This post was originally an email sent to the lis-infoliteracy Jiscmail list from the Editors, Lauren Smith and Alison Hicks.
Critical information literacy, with its emphasis on social justice in the instructional and educational work of librarians, have been part of the scholarly literature for over twenty years (Tewell 2018). Since then, the online information landscape has become even more complex in the context of scholarly communications, misinformation and disinformation, and deeper understandings of social responsibility in terms of equality and diversity, race, gender, sexuality and disability. In addition, the roles of librarians and other educators working in information literacy spaces continue to develop against a backdrop of global environmental, health and economic crises as well as local changes to institutional structures and expectations. Responding to the challenges, practical texts such as Critical Library Pedagogy in Practice (Brookbank and Haigh, 2021) have made valuable contributions to the field of critical information literacy, detailing how critical approaches can be applied both to traditional information literacy teaching and to contexts outwith ‘traditional’ spaces for information literacy instruction, such as collection development, cataloguing, reference work, user research, LMS integration and web archiving.

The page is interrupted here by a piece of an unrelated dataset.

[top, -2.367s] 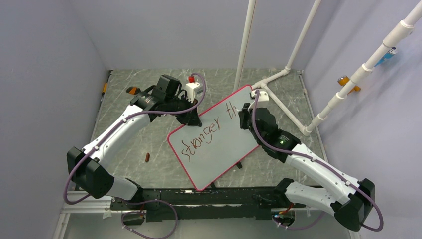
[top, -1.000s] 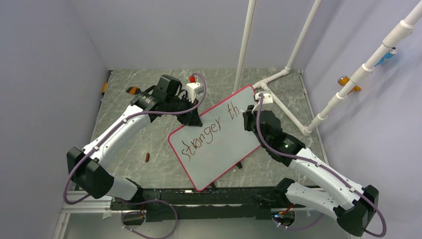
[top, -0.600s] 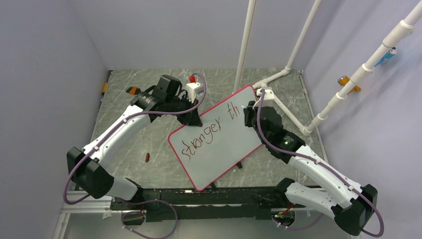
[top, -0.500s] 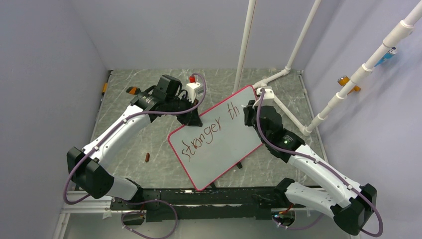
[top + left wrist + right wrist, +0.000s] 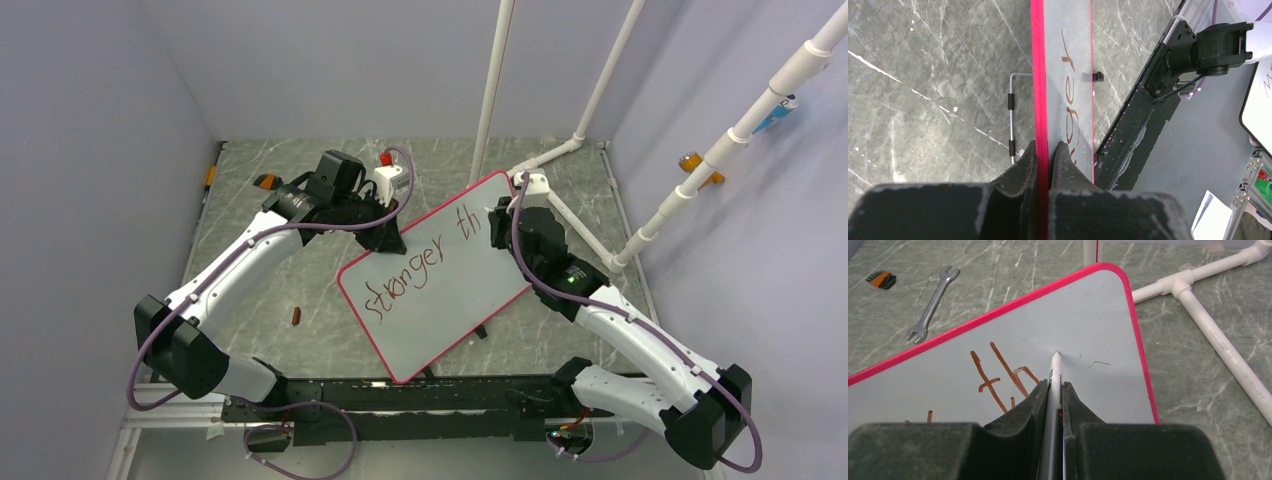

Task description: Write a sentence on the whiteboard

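Gripping a white marker (image 5: 1054, 371) between its 2 fingers, the right gripper (image 5: 1053, 386) points the pen forward and down at the whiteboard (image 5: 1088, 315). The tip sits at the glossy surface just right of the letters "th", near the board's rounded far corner; whether it actually touches cannot be told. The sentence (image 5: 420, 262) so far reads "stronger th" in dark-red handwriting, running in 1 slanted line up the board. The left gripper (image 5: 1044, 150) is clamped on the pink-red rim of the board's far-left edge, 1 finger on each face. From that wrist the board is seen edge-on, with a thin wire leg (image 5: 1010, 107) just beside the rim on the back side. In the top view the board lies diagonally between the 2 arms on the grey-green marbled table (image 5: 290, 270). A wrench (image 5: 932, 303) lies on the table beyond the board's far edge, and white pipes (image 5: 1218, 347) lie to its right. A small reddish-brown piece (image 5: 296, 317) rests on the table left of the board.
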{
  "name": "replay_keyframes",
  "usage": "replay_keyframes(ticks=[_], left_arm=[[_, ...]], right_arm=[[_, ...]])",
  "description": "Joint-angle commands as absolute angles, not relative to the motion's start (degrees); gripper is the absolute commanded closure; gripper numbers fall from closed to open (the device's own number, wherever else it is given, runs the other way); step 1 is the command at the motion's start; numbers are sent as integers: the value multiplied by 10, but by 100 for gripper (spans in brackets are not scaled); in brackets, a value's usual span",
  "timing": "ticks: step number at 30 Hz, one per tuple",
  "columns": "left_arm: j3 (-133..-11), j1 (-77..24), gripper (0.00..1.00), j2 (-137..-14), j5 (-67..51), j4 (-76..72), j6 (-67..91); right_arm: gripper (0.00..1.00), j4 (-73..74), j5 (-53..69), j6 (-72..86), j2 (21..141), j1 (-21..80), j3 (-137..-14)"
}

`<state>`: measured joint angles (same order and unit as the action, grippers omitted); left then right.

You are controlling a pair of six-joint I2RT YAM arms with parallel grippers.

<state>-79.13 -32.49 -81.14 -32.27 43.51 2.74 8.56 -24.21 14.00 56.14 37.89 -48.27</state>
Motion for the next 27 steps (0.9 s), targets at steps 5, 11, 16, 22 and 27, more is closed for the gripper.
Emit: replay_keyframes(ticks=[5,11,16,22,27], left_arm=[[-793,-328,100,-806,-216,403,-88],[-793,-328,100,-807,-215,404,-89],[-793,-328,100,-808,-215,404,-88],[-794,-329,100,-809,-216,403,-88],[-794,-328,100,-810,-216,404,-87]], right_arm=[[100,53,-203,142,563,376,-496],[100,56,-183,149,561,376,-484],[100,62,-174,153,552,376,-469],[100,71,-168,165,538,376,-444],[100,79,-173,172,528,376,-429]])
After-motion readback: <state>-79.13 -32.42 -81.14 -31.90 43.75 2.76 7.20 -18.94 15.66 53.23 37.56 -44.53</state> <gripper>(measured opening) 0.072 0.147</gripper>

The aim of this special issue of Journal Information Literacy is twofold: to expand on the rich knowledge sharing occurring in critical information literacy practice; and to highlight explorations of this work from a research perspective. What is the nature of the ways the body of theoretical and research literature on critical information literacy is (and is not) reflected in practice? How are social changes influencing discourse in librarianship, and in turn, the boundaries between theory, research and practice related to critical information literacy?
Indicative list of anticipated themes
Specifically (but not exclusively) we invite contributions exploring:
- Intersections of critical information literacy and critical approaches in other aspects of education and library and information practice, including critical data literacy, critical health literacy, critical digital literacy, and scholarly communications
- How theory, research, and practice within the maturing field of critical information literacy are mutually informing each other in response to social change
- Implications of changing pedagogical and pastoral influences in libraries, including discourses around disability, mental health, self-care, mindfulness, and trauma
- Institutional power structures and dynamics and how these influence advances in critical information literacy
- The impact of the COVID-19 pandemic on information literacy instruction and how this intersects with issues of social justice
- Identifying outcomes of critical approaches to information literacy and the interplay between these, the politics of institutions, and an increasing focus on impact measurement and metricsWe are keen to hear from academics and practitioners across the world. We are also particularly interested in contributions from outwith the confines of academic libraries.
If you would like to discuss whether your proposal meets the scope for this special issue, please contact the Editors, Lauren Smith (lsmith1[at]qmu.ac.uk) and Alison Hicks, (a.hicks[at]ucl.ac.uk) for an informal chat.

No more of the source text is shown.